The effectiveness and safety of bisphosphonates treatment used in the young population have not been well studied. Despite insufficient data on effectiveness and safety of bisphosphonates in young patients, bisphosphonates are still considered in younger patients at high risk for osteoporosis or fracture. The objectives of this study were to identify bisphosphonate initiators aged 10–45 years and describe their clinical characteristics and to assess time trends of bisphosphonate use over the past decade in a large U.S. population-based cohort.
Using the medical and pharmacy claims data from a U.S. commercial insurance (2003–2012), patients aged 10–45 years without malignancy who initiated an oral or intravenous bisphosphonate after at least 1 year of insurance enrollment were selected. Baseline demographics, comorbidities, medications and health care utilization were assessed in the year prior to initiating a bisphosphonate. The trend of bisphosphonate use over time was examined.
There were 9,082 bisphosphonate initiators (0.02% of the same age group in the population). The mean age was 38.1 years and 79.6% female. Osteoporosis was the most common diagnosis (41.2%). At baseline, 10.8% had a diagnosis of fracture and 29.0% had a bone mineral density measured. Of those who used glucocorticoids (39%) at baseline, the mean 1-year cumulative prednisone-equivalent dose was 2,669 milligrams. The use of bisphosphonates in the young population significantly decreased over the past decade (p<0.001).

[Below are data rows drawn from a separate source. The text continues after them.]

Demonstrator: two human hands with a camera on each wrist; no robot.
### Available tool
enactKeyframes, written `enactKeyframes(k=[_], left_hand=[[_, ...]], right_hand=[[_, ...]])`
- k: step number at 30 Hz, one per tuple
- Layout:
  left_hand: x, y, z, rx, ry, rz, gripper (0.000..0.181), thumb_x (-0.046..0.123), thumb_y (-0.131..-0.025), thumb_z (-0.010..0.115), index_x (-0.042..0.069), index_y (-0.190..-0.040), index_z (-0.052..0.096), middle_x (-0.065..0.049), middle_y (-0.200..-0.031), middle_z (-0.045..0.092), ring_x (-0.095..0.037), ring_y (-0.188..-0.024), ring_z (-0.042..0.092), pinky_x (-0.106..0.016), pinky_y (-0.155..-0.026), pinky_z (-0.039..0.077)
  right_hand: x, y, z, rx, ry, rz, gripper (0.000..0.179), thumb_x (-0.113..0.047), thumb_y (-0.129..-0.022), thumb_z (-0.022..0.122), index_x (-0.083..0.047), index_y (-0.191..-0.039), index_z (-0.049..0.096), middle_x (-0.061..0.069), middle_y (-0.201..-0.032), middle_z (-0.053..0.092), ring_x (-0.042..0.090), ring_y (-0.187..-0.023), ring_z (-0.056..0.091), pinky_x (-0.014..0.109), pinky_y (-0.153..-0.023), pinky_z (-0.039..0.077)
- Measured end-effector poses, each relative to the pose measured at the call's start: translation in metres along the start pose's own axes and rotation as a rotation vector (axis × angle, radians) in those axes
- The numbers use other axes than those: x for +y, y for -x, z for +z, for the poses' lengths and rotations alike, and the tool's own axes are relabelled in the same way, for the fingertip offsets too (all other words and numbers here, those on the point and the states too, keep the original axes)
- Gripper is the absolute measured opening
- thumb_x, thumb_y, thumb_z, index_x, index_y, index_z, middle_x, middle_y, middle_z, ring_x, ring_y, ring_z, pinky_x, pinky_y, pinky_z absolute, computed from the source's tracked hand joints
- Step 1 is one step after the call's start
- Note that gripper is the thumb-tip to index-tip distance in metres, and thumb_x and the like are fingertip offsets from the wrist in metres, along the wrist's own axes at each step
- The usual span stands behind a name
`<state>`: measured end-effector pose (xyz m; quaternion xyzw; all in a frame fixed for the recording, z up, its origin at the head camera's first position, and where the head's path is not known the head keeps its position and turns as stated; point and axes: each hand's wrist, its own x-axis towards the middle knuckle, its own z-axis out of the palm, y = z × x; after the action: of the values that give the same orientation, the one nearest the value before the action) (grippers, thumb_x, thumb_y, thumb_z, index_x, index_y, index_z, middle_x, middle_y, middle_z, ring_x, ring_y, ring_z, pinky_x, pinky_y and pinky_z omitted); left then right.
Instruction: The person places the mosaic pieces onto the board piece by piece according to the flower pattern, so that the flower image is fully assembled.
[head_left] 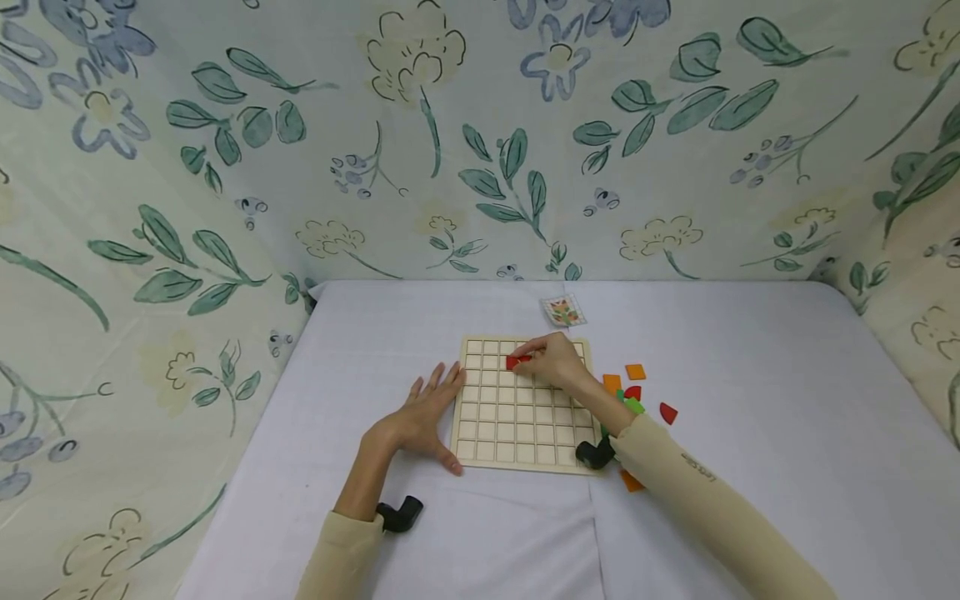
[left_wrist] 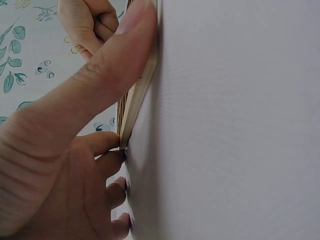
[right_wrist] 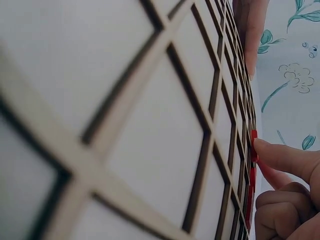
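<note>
A pale wooden grid board (head_left: 486,414) lies flat on the white-covered table. My right hand (head_left: 553,363) reaches over its upper part, thumb and finger pinching a small red tile (right_wrist: 254,145) at one of the upper cells. More red pieces (right_wrist: 251,181) sit in line beside it in the right wrist view, partly hidden by the hand in the head view. Along the board's left side rests my left hand (head_left: 422,423), fingers spread and straight. Its fingertips touch the side, and the thumb (left_wrist: 95,77) lies against the near corner.
Right of the board lie loose pieces: orange squares (head_left: 635,372), red quarter-rounds (head_left: 668,412) and green ones (head_left: 634,406), some under the right forearm. A small printed picture card (head_left: 562,311) lies behind the board. Floral cloth (head_left: 480,150) hangs around the table.
</note>
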<state>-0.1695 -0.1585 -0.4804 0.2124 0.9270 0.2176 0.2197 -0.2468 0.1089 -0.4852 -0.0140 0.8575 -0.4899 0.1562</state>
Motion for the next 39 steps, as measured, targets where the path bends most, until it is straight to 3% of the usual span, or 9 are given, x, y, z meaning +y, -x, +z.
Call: enactKeyframes(k=[5,7,11,17,24,26,28,33,39], left_hand=[[-0.001,0.001,0.0,0.0,0.002,0.001,0.153,0.046,-0.055,0.101,0.011,-0.167,0.003,-0.004,-0.176,-0.006,-0.028,-0.163,-0.013,-0.053,-0.133,-0.006],[-0.001,0.0,0.0,0.001,0.002,0.003,0.153,0.047,-0.055,0.101,0.011,-0.167,0.003,-0.004,-0.176,-0.006,-0.028,-0.163,-0.014,-0.053,-0.133,-0.006],[-0.001,0.0,0.0,0.0,0.0,0.003,0.153,0.048,-0.055,0.101,0.011,-0.167,0.003,-0.004,-0.176,-0.007,-0.028,-0.163,-0.014,-0.053,-0.133,-0.005],[-0.001,-0.001,0.0,-0.007,0.0,-0.005,0.153,0.048,-0.055,0.101,0.012,-0.167,0.003,-0.003,-0.176,-0.007,-0.027,-0.163,-0.014,-0.053,-0.133,-0.006],[-0.001,-0.001,0.0,-0.005,-0.006,-0.008,0.154,0.048,-0.055,0.101,0.012,-0.168,0.003,-0.003,-0.176,-0.007,-0.027,-0.163,-0.013,-0.053,-0.133,-0.006],[0.0,-0.001,0.0,-0.001,-0.006,-0.004,0.154,0.048,-0.055,0.101,0.012,-0.168,0.003,-0.003,-0.176,-0.007,-0.028,-0.163,-0.013,-0.053,-0.133,-0.006],[0.0,-0.001,0.0,0.003,-0.005,-0.002,0.154,0.048,-0.055,0.101,0.012,-0.168,0.003,-0.003,-0.176,-0.007,-0.028,-0.163,-0.013,-0.053,-0.133,-0.006],[0.0,0.0,0.001,0.005,-0.003,0.001,0.153,0.047,-0.055,0.101,0.011,-0.167,0.003,-0.003,-0.175,-0.007,-0.028,-0.163,-0.013,-0.053,-0.133,-0.006],[-0.001,0.0,0.002,0.004,0.006,0.005,0.153,0.047,-0.055,0.101,0.01,-0.167,0.004,-0.004,-0.175,-0.007,-0.03,-0.163,-0.013,-0.055,-0.133,-0.006]], right_hand=[[-0.001,0.0,0.003,0.013,0.004,-0.009,0.018,-0.015,-0.086,0.085,-0.01,-0.102,0.082,0.005,-0.107,0.068,0.012,-0.063,0.034,0.023,-0.054,0.026],[-0.001,-0.001,0.005,0.013,0.003,-0.015,0.017,-0.016,-0.086,0.085,-0.01,-0.102,0.082,0.004,-0.089,0.062,0.012,-0.06,0.033,0.023,-0.053,0.025],[-0.002,-0.003,0.007,0.012,0.003,-0.038,0.017,-0.016,-0.087,0.084,-0.008,-0.102,0.081,-0.003,-0.073,0.049,0.011,-0.058,0.033,0.022,-0.051,0.026],[-0.003,-0.002,0.01,0.016,-0.009,-0.046,0.018,-0.016,-0.086,0.085,-0.008,-0.101,0.081,-0.004,-0.063,0.042,0.012,-0.056,0.033,0.022,-0.05,0.026],[-0.005,0.002,0.007,0.014,0.006,-0.046,0.018,-0.018,-0.087,0.084,-0.009,-0.103,0.082,0.001,-0.078,0.053,0.012,-0.058,0.033,0.023,-0.052,0.027],[-0.006,0.005,0.003,0.017,0.0,-0.049,0.018,-0.019,-0.087,0.084,-0.01,-0.103,0.082,0.001,-0.087,0.059,0.012,-0.058,0.034,0.023,-0.053,0.029],[-0.005,0.008,-0.002,0.016,-0.007,-0.063,0.019,-0.02,-0.089,0.083,-0.01,-0.105,0.082,0.001,-0.082,0.06,0.012,-0.057,0.034,0.023,-0.052,0.03],[0.003,0.021,-0.023,0.014,-0.026,-0.087,0.025,-0.022,-0.092,0.079,-0.009,-0.114,0.079,-0.004,-0.056,0.037,0.013,-0.05,0.028,0.023,-0.048,0.026],[0.018,0.041,-0.058,0.051,-0.014,-0.043,0.03,-0.026,-0.095,0.076,-0.008,-0.119,0.077,-0.007,-0.055,0.029,0.011,-0.049,0.023,0.023,-0.046,0.023]])
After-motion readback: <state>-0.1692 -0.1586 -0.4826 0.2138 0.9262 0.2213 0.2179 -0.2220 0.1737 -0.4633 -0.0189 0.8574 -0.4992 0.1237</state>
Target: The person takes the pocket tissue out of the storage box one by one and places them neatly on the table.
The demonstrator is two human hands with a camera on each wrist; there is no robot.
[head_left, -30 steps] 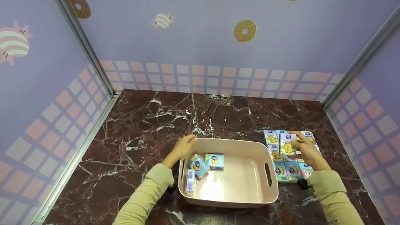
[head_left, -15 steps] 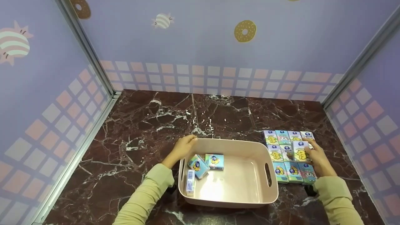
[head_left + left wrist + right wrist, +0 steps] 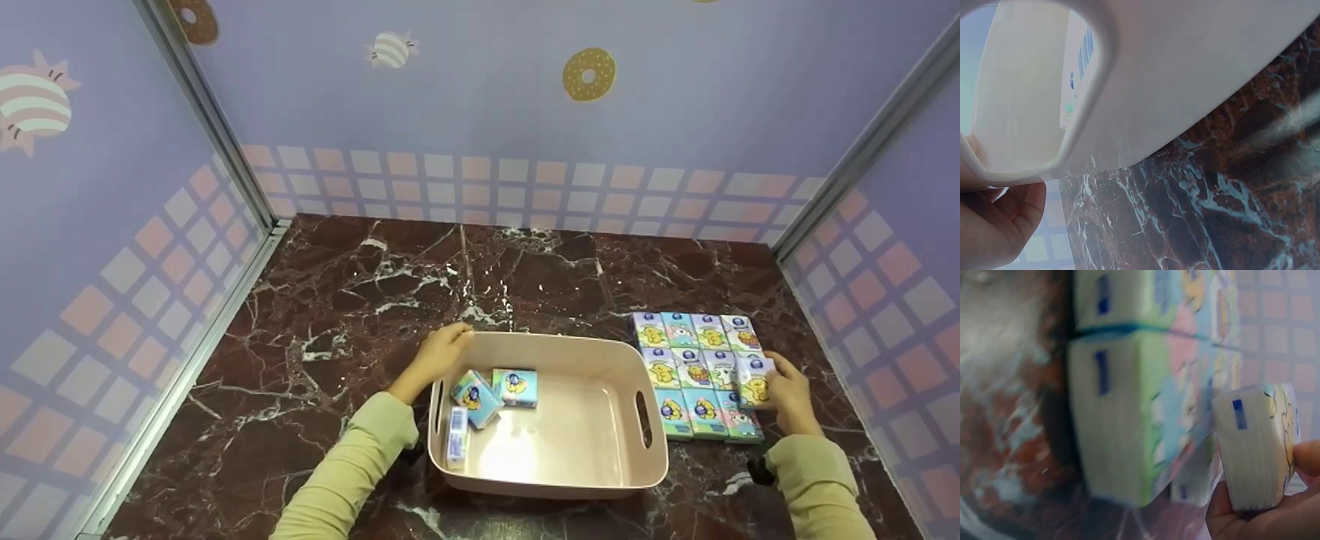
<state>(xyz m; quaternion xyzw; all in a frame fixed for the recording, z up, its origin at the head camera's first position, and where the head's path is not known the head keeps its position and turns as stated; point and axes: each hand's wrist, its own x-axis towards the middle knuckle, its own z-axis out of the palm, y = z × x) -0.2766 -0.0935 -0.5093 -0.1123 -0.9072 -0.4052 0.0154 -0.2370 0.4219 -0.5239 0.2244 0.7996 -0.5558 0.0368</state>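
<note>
In the head view my left hand (image 3: 437,355) grips the far left corner of a pale pink plastic bin (image 3: 555,343). The left wrist view shows its curled fingers (image 3: 1030,205) under the bin's edge beside a handle hole. My right hand (image 3: 793,394) pinches a small pack of pocket tissues (image 3: 754,381) with a yellow cartoon figure, thumb on the printed face in the right wrist view. This pack is at the right end of the middle row of a block of tissue packs (image 3: 661,369), raised over its neighbours. Three packs, including a blue one (image 3: 515,386), lie in the bin's left half.
The bin stands on a dark red marbled surface (image 3: 360,300), its right wall close beside the block of packs. Purple panels with a checked border (image 3: 517,180) enclose the back and both sides.
My right hand has moved the yellow-figured tissue pack right and toward me, from over the block to its right edge, uncovering packs beneath. My left hand and the bin have stayed put.
</note>
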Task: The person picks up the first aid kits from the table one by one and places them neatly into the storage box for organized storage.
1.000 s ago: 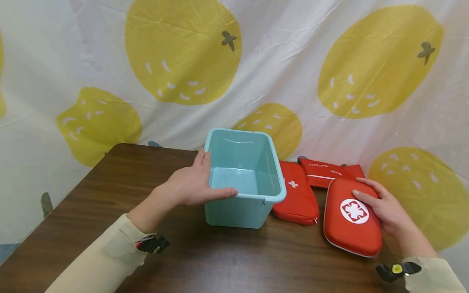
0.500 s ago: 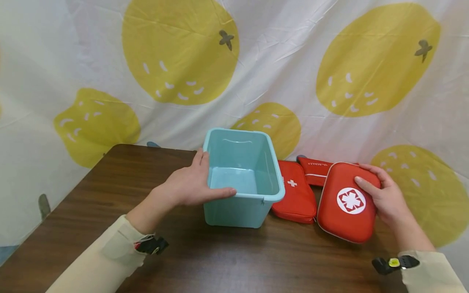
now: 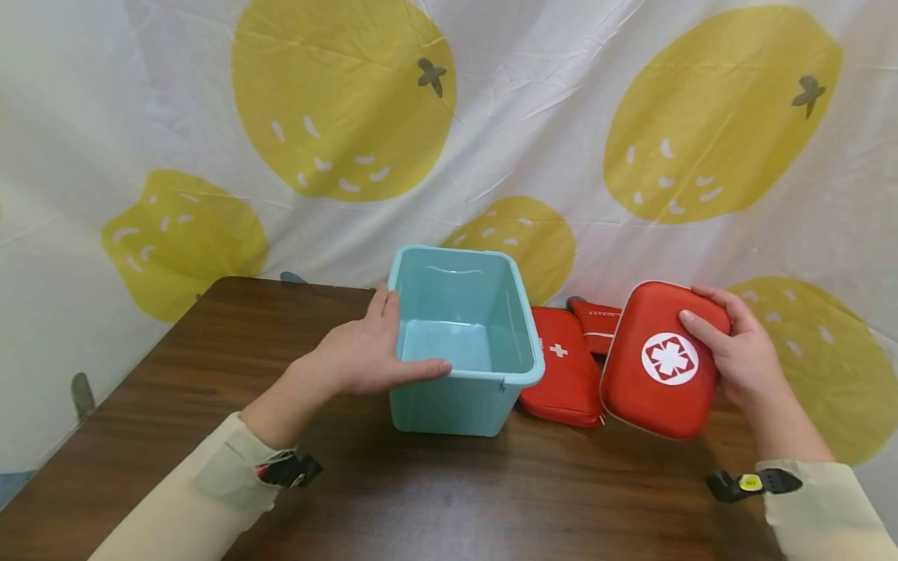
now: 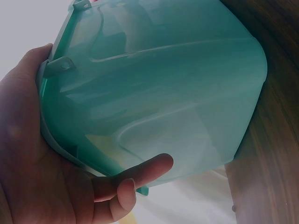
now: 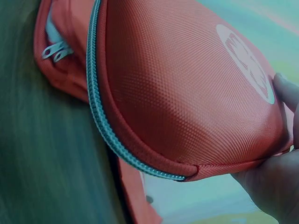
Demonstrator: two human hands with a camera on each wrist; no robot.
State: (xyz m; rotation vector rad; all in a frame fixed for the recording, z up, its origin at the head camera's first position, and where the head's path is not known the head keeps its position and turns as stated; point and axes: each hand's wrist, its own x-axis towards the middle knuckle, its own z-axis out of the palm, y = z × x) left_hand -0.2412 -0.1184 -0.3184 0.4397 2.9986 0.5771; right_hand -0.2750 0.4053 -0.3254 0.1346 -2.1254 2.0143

Among young patients aged 10–45, the use of bisphosphonates was uncommon and significantly decreased over the past decade in the U.S. While most patients initiating bisphosphonates had a diagnosis of osteoporosis and fracture in the preceding year, some had no recorded claims with a diagnosis of fracture, osteoporosis, or long-term glucocorticoids use at baseline. Future research is needed to examine the effectiveness and safety of bisphosphonates in young patients at risk for osteoporosis.
Citation: Xie J, Tong A, Kim SC (2015) Patterns of Bisphosphonates Utilization in Patients under Age 45 in a Large Cohort of Commercial Insurance Beneficiaries in the United States. PLoS ONE 10(1): e0115091. https://doi.org/10.1371/journal.pone.0115091
Academic Editor: Karen M. Tordjman, Tel Aviv Sourasky Medical Center, ISRAEL
Received: July 18, 2014; Accepted: November 18, 2014; Published: January 22, 2015
Copyright: © 2015 Xie et al. This is an open access article distributed under the terms of the Creative Commons Attribution License, which permits unrestricted use, distribution, and reproduction in any medium, provided the original author and source are credited
Data Availability: The data underlying this study are owned by a third party, UnitedHealthCare. UnitedHealthCare data are commercially available to investigators through a data purchase and data use agreement. Please see the following link for more information: https://www.optum.com/life-sciences/develop-evidence/data-assets/retrospective-databases.html.
Funding: Dr. Kim is supported by the NIH grant K23 AR059677. The funders had no role in study design, data collection and analysis, decision to publish, or preparation of the manuscript.
Competing interests: The authors have declared that no competing interests exist.
More than one million patients had at least one claim for oral bisphosphonate prescription in the US between 2001 and 2007. Bisphosphonates are widely used as the first line therapy for osteoporosis in postmenopausal women and older men based on efficacy data in reducing the risk of osteoporotic fracture from randomized clinical trials.[2–4] However, data from randomized controlled studies are not available for adolescents and young adults due to feasibility and potential ethical issues.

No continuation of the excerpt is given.